Havana has a familiar feel by now. It’s my 12th visit since 1968. By 11 a.m. the temperature hits 95 degrees. I sweat like Sydney Greenstreet in “The Maltese Falcon.” Some Cubans cheerfully walk with their children. Although others fill the street corners with nothing to do, I see significant changes since my last reporting trip, in 2008.

A hardware store and a furniture store have popped up near the corner of 17th Street and M. They are no big deal by U.S. standards, but I remember when a friend had to spend months finding black market cement, iron and paint to remodel his house. Now all these items are for sale in stores, even if they cost a lot by Cuban standards.

Privately owned snack bars, restaurants and B&Bs have cropped up all around town. Starting Jan. 1, a change in government rules encouraged the creation of small businesses, in part by lowering the cost of business licenses.

A privately owned snack bar in Havana. © Reese Erlich 2011

Last year President Raul Castro announced the biggest economic reforms since the 1959 revolution. The retirement age was raised by five years (it’s now 65 for men and 60 for women). Cuba planned to lay off 500,000 state workers by March 2011 in an effort to reduce government spending. The expanding private sector was supposed to absorb the unemployed and stimulate the economy.

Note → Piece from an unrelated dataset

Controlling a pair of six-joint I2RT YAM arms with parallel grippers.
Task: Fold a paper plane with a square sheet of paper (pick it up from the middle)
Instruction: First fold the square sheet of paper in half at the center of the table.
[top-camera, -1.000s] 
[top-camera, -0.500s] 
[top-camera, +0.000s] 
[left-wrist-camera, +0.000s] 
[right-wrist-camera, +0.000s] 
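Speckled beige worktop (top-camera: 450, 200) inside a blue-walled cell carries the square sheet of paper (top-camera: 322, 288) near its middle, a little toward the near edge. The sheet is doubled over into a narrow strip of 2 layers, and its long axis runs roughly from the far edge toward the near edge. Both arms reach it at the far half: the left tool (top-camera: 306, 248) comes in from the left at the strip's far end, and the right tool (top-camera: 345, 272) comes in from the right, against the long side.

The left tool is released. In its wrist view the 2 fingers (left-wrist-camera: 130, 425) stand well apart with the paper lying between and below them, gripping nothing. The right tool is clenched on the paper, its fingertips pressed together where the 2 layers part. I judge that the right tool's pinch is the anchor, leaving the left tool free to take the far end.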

So far, however, only a few thousand have been laid off, out of a workforce of 5 million. About 80 percent of Cubans work for the state. To date, more than 113,000 people nationwide have taken out business licenses, and 100,000 plan to lease government land as small farmers.

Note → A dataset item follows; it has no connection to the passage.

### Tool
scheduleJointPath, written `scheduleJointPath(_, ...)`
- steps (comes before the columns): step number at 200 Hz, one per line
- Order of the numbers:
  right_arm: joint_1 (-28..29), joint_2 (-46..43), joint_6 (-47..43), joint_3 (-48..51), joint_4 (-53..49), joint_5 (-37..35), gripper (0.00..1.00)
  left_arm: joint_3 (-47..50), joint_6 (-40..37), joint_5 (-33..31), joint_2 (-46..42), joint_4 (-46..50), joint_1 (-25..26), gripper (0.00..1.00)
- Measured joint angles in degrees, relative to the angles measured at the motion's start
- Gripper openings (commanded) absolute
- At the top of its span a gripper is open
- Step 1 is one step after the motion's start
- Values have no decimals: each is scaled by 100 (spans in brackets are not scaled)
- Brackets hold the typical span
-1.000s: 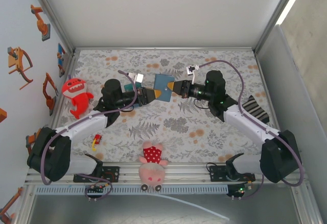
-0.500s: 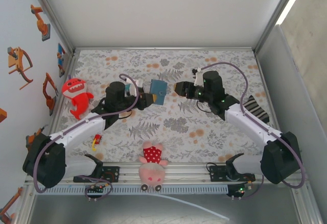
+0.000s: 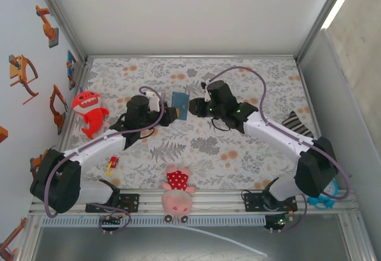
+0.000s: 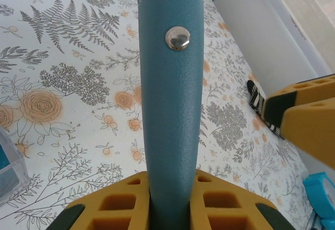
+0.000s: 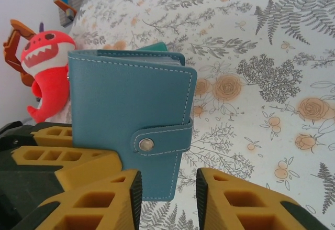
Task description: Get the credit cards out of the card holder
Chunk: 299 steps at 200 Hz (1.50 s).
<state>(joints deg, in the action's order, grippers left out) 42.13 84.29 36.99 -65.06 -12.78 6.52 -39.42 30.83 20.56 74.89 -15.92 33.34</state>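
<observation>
Card holder (image 3: pixel 180 104): slate-blue, folded shut, white stitching along its edges, a strap fastened by a silver snap. It stands upright, lifted off the floral table (image 3: pixel 250 154), straight beyond the pink plush toy (image 3: pixel 177 192).

Left hand (image 3: pixel 169 113): reaching in from the toy's far left, its yellow fingers (image 4: pixel 120 206) clamped on the card holder's lower end.

Right hand (image 3: pixel 196 107): stretched in from the toy's far right and facing the left hand. Its fingers (image 5: pixel 235 198) stand parted just beside the card holder, gripping nothing.
</observation>
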Motion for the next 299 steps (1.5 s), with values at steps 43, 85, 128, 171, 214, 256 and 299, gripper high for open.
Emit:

On April 16 the Cuban Communist Party will begin its congress to decide which economic reforms to implement and how quickly. But ordinary Cubans, including rank-and-file communists, are raising objections to the layoffs and elimination of the ration card system.

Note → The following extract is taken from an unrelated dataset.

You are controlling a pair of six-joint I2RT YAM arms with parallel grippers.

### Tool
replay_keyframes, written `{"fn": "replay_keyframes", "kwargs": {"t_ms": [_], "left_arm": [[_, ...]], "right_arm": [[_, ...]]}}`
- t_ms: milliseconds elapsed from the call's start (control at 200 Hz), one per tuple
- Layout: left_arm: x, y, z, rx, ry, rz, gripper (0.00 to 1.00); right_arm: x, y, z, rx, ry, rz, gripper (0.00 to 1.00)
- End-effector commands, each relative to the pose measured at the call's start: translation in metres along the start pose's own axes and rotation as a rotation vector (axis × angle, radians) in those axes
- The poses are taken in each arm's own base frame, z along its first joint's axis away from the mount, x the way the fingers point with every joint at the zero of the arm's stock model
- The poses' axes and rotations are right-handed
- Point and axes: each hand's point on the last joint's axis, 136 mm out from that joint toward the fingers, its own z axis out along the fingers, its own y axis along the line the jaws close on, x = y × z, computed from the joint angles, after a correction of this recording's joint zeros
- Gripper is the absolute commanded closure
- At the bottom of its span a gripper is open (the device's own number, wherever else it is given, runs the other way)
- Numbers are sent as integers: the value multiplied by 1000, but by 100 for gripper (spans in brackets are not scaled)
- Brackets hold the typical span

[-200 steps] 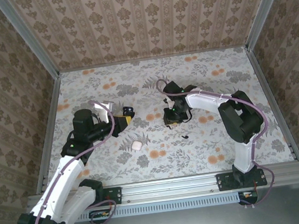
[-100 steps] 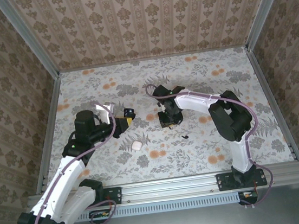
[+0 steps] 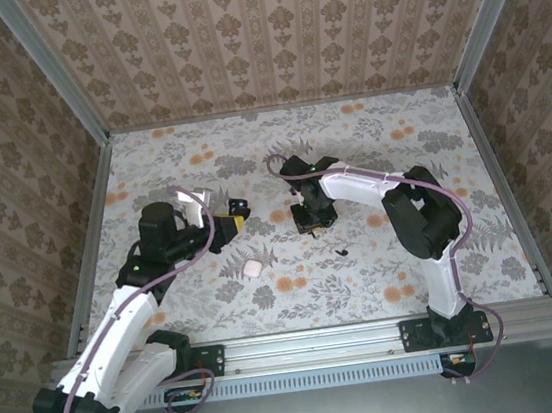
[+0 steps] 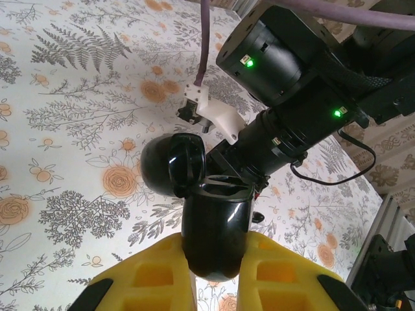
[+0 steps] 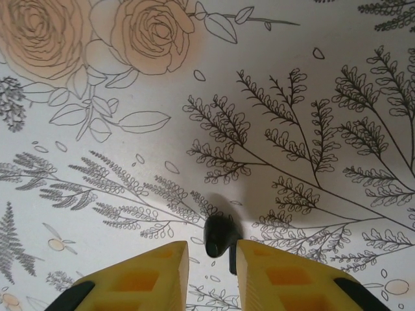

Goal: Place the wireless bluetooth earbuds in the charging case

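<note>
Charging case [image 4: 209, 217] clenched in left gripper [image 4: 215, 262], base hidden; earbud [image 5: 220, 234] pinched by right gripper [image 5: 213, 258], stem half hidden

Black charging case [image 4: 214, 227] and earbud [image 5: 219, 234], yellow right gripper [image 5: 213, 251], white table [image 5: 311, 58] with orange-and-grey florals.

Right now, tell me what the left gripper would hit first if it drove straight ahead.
Probably the right arm, directly ahead of the left gripper, which is shut on the open charging case. The held case would likely touch it first; depth is unclear.
</note>
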Motion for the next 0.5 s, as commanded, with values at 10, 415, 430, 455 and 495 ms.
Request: {"fn": "replay_keyframes", "kwargs": {"t_ms": [10,415,430,455,495], "left_arm": [[-3,-3,1,12,-14,-1,100],[-3,-3,1,11,-14,-4,100],[-2,-3,2,11,-12,-5,100],[-3,-4,1,12,-14,-2,100],[-2,-3,2,12,-12,-5,100]], "right_arm": [[3,-5,4,49,30,-15,73],[7,15,-2,-98,30,23,73],[7,15,-2,-104,29,26,73],[8,15,-2,-110,28,29,73],[8,16,-2,-117,31,35,72]]}}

From all indications, some reforms that were supposed to take months to implement will now take years. Cubans are cautiously optimistic about the changes, but they’re also scared.

Everyone I spoke with agrees the centralized Cuban economic model isn’t working. Economist Blanca Munster, who works at a government institute, tells me that 70 percent of the country’s food is already produced by private farmers and co-ops. She says the state farms, which the government promoted for years, are very inefficient.

“The state farm produces tomatoes and fruit, but there are no boxes to ship them and no trucks to take the produce to the city,” she says.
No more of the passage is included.